:: WHAT THE TASK REQUIRES ::
Once you reach the line containing "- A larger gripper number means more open" in the entries below, write out that line and each one after it down to the line containing "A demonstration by", exactly and with nothing added.

(Data items)

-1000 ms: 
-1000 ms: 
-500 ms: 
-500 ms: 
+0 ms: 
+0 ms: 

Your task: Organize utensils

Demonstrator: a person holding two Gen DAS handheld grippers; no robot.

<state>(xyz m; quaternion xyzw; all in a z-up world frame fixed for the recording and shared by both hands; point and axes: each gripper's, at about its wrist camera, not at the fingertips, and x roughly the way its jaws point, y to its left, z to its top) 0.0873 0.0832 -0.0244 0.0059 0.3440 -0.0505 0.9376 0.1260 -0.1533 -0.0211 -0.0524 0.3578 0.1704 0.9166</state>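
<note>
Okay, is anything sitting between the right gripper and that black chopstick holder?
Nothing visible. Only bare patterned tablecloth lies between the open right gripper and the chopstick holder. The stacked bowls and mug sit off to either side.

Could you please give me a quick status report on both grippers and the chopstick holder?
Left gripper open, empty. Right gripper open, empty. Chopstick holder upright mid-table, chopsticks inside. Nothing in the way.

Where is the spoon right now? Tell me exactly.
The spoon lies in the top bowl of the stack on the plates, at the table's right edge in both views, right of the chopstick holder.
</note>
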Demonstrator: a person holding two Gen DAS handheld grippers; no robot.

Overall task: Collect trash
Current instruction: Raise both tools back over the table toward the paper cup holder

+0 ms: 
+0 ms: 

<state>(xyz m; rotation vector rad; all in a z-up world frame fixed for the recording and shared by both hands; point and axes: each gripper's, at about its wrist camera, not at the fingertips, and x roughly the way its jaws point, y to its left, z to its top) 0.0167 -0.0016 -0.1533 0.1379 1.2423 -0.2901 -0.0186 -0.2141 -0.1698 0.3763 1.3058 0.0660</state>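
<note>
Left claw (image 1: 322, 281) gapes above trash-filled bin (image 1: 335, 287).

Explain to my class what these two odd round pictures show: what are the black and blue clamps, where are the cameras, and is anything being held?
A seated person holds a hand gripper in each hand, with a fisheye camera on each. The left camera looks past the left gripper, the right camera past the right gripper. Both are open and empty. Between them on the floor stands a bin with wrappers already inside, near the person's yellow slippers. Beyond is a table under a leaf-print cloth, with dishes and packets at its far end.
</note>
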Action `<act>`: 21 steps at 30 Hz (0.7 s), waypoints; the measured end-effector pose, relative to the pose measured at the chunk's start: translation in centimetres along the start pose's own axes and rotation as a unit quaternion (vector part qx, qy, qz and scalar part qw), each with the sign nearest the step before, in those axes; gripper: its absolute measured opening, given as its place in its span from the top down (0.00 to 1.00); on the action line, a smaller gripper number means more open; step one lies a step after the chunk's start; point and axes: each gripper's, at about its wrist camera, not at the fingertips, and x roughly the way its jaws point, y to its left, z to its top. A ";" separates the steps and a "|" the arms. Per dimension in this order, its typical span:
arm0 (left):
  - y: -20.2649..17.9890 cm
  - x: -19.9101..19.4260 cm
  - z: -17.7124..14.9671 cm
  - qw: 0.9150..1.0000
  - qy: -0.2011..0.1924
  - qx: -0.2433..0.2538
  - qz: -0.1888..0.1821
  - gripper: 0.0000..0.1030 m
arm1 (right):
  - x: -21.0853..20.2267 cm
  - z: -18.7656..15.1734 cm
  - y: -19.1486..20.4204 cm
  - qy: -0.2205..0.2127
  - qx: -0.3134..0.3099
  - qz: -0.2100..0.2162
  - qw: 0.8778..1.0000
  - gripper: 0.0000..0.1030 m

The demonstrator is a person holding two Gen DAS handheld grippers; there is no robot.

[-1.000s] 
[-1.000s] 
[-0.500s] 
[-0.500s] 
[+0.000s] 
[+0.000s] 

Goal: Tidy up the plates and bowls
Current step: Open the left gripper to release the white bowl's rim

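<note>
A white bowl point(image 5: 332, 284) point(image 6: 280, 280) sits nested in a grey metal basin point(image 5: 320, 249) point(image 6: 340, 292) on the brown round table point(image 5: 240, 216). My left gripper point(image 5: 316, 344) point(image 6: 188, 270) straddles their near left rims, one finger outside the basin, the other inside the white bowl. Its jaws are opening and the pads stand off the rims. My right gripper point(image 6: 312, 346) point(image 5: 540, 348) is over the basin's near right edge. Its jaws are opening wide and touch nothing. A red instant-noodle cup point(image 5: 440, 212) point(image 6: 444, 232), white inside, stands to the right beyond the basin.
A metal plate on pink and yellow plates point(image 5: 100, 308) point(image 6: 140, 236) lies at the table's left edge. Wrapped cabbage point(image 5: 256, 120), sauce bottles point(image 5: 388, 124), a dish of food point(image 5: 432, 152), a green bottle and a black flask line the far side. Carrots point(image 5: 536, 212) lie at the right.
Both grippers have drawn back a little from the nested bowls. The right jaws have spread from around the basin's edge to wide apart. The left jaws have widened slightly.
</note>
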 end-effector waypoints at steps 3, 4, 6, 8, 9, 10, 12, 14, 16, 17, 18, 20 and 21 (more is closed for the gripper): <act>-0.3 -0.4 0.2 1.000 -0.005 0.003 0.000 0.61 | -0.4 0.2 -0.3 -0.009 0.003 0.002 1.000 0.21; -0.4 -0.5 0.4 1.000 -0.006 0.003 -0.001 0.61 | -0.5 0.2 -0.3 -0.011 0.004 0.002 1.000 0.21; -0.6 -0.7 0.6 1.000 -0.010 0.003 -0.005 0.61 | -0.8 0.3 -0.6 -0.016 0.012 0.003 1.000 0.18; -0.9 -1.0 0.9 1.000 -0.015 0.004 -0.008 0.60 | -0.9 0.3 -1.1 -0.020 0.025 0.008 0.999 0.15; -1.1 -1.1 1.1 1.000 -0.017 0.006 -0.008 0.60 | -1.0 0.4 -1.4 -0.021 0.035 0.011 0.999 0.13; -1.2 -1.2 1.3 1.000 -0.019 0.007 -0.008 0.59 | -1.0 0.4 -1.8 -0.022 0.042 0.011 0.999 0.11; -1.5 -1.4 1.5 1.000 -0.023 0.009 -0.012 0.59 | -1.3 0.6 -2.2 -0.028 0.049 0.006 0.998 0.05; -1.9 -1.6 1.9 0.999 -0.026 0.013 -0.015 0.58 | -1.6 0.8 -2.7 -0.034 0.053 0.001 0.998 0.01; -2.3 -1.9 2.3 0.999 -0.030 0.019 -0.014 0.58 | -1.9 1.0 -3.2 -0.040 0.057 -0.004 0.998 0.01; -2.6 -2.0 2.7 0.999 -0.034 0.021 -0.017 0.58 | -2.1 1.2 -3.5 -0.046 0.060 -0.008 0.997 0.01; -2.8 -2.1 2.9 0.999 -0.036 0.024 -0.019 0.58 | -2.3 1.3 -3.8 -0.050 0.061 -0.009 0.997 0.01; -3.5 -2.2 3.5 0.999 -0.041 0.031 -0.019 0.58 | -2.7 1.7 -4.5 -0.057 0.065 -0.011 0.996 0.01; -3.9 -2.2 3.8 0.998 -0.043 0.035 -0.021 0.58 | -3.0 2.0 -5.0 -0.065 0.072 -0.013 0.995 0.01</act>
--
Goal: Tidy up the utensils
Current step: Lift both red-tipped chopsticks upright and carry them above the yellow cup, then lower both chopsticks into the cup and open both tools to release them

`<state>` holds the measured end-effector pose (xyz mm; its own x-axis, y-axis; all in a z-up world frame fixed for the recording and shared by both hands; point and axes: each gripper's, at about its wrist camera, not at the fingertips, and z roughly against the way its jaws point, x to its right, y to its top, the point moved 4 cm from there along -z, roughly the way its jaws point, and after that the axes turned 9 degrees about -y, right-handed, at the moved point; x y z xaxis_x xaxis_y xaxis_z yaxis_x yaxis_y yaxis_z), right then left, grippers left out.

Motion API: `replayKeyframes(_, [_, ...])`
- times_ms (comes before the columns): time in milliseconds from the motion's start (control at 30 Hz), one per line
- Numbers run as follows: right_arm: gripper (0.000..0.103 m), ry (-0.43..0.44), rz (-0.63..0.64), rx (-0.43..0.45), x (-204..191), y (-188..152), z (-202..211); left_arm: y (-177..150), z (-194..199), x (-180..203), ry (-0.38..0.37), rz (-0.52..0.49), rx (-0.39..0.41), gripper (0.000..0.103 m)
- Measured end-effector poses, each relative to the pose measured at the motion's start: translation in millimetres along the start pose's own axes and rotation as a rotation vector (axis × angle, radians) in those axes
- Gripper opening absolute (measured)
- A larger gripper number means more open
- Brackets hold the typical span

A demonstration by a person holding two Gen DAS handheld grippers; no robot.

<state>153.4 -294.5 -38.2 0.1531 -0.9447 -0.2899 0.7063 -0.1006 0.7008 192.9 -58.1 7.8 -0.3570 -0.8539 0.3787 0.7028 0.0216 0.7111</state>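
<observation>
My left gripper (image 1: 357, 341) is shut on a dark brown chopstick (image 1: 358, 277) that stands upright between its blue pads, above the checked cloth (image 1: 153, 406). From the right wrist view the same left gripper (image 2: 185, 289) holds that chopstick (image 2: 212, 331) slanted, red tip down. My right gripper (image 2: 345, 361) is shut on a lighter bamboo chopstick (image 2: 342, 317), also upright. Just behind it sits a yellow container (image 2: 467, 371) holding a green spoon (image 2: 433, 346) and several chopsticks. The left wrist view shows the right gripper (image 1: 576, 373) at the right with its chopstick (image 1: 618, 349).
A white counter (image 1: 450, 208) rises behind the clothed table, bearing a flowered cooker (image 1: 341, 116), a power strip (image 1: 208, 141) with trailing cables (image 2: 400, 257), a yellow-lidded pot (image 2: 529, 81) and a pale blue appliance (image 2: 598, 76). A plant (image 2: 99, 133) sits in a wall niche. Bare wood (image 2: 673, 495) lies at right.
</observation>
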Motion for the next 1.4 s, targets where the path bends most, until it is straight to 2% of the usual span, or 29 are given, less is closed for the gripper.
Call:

:: TASK SOLUTION ::
- A larger gripper number means more open
- Brackets hold the typical span

A demonstration by a person holding two Gen DAS handheld grippers; no robot.

Work on this exercise is now complete.